Spicy foods are a bit of a mystery. As an article in the week’s New York Times wondered: Why is it that we find such pleasure in pain? I mean, these hot sauce bottles are plastered with words like “death” and “atomic”… and we like them.
One theory is that it’s simply for the thrill — like riding a roller coaster or running a marathon. Humans, oddly, find pleasure in things that, on the surface, should be really freaking scary and painful. In these cases, it’s mind vs. body, and mind wins.
The other theory is that spicy foods have health benefits, and so our bodies crave them.
Some of the most-studied bennies are:
1. Weight Loss:
For one, the extra kick of hot sauce or a chopped jalapeno can make even the most bland diet food more palatable, causing you to be more likely to stick with your weight loss plan. In addition, they may jack up your metabolism. Studies show that the main compound in chilies, called capsaicin, has a thermogenic effect and may cause the body to burn bonus calories for 20 minutes post chow-down.
2. Heart Health:
Studies show that cultures that eat the most spicy food have much lower incidence of heart attack and stroke. Potential reasons: Chili peppers can reduce the damaging effects of LDL (bad cholesterol) and capsaicin may fight inflammation, which has been flagged as a risk factor for heart issues.
3. Cancer Prevention:
According to the American Association for Cancer Research, capsaicin has the ability to kill some cancer and leukemic cells. One particular spice, turmeric, found in curry powder and some mustards, may slow the spread of cancer and growth of tumors. “It has the same effects on the body as certain cancer drugs do.” says Gregory A. Plotnikoff, M.D., senior consultant for health care innovation at Allina Hospitals and Clinics in Minnesota. Pair it with black pepper to absorb 2,000 percent more turmeric. Fantastic on roasted veggies or kebabs, or in soups.
4. Lower Blood Pressure:
Vitamins A and C strengthen the heart muscle walls, and the heat of the pepper increases blood flow throughout your body. All of this equals a stronger cardiovascular system.

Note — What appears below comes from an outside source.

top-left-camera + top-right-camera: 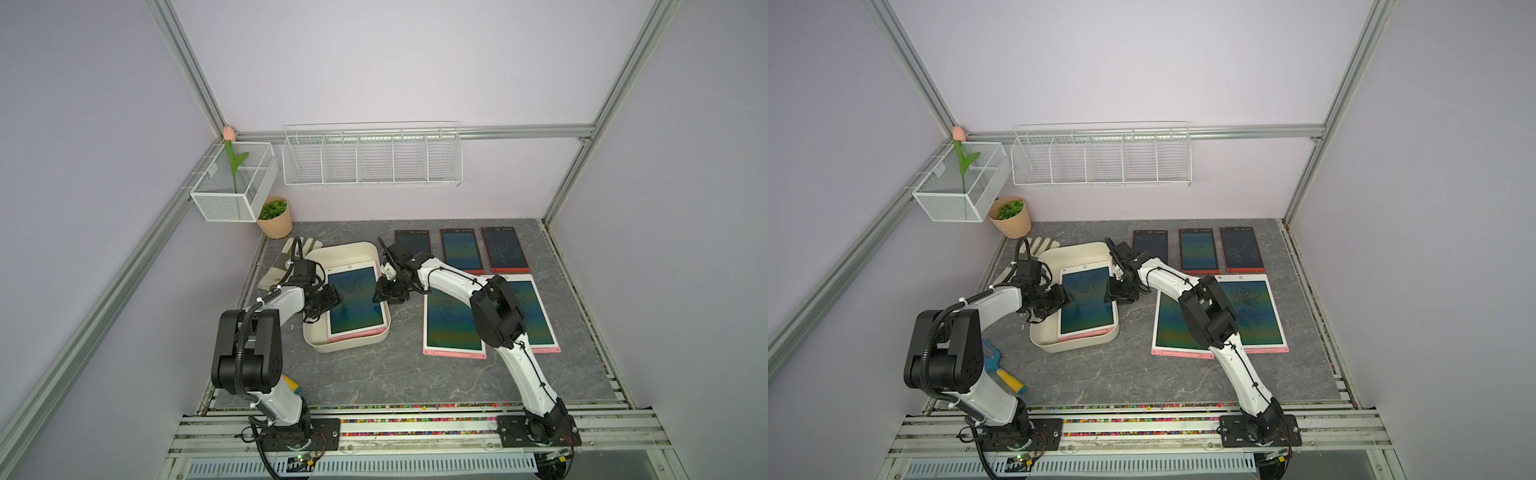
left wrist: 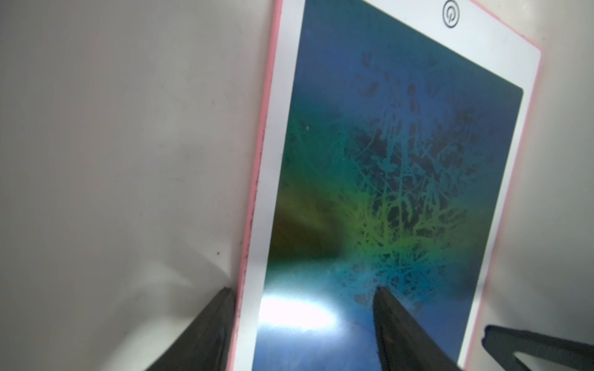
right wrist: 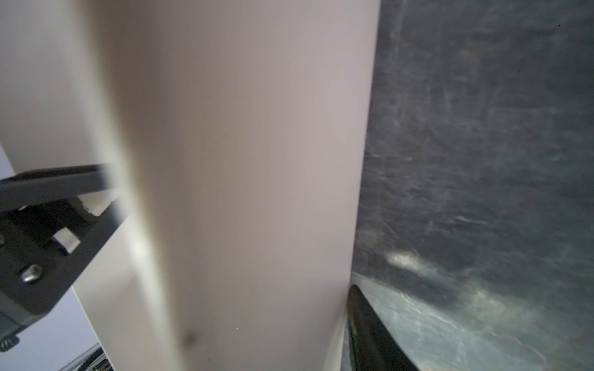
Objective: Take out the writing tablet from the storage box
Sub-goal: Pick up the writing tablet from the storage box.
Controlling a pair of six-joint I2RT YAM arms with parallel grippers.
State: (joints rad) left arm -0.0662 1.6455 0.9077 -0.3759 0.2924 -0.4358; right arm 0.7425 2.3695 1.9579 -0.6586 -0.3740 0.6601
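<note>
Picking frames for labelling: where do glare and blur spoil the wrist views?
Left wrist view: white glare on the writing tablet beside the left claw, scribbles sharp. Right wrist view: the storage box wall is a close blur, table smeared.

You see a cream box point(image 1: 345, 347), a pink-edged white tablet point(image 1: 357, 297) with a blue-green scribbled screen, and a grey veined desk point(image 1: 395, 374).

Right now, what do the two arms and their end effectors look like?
The left arm and right arm match: white link shells, bulky black joint housings, black base plates. A ribbed black hose follows the left, thin black cables the right. The left end effector and right end effector are black.
</note>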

5. Fewer Blow-Your-Top Moments:
Spicy foods boost production of feel-good hormones, such as serotonin. So they may help ease depression and stress.
Not a fan of crazy-spicy food? You can still get the health benefits by adding spices with a more tolerable zing to your dishes. We love sliced ginger in a cup of tea, shrimp coated in cumin and coriander then sauteed in a skillet, adding red pepper flakes to stir-fry or whipping up a delish chicken curry.
Where do you stand? Hot peppers: yum or yikes? Any tips for sneaking spice into your favorite dishes?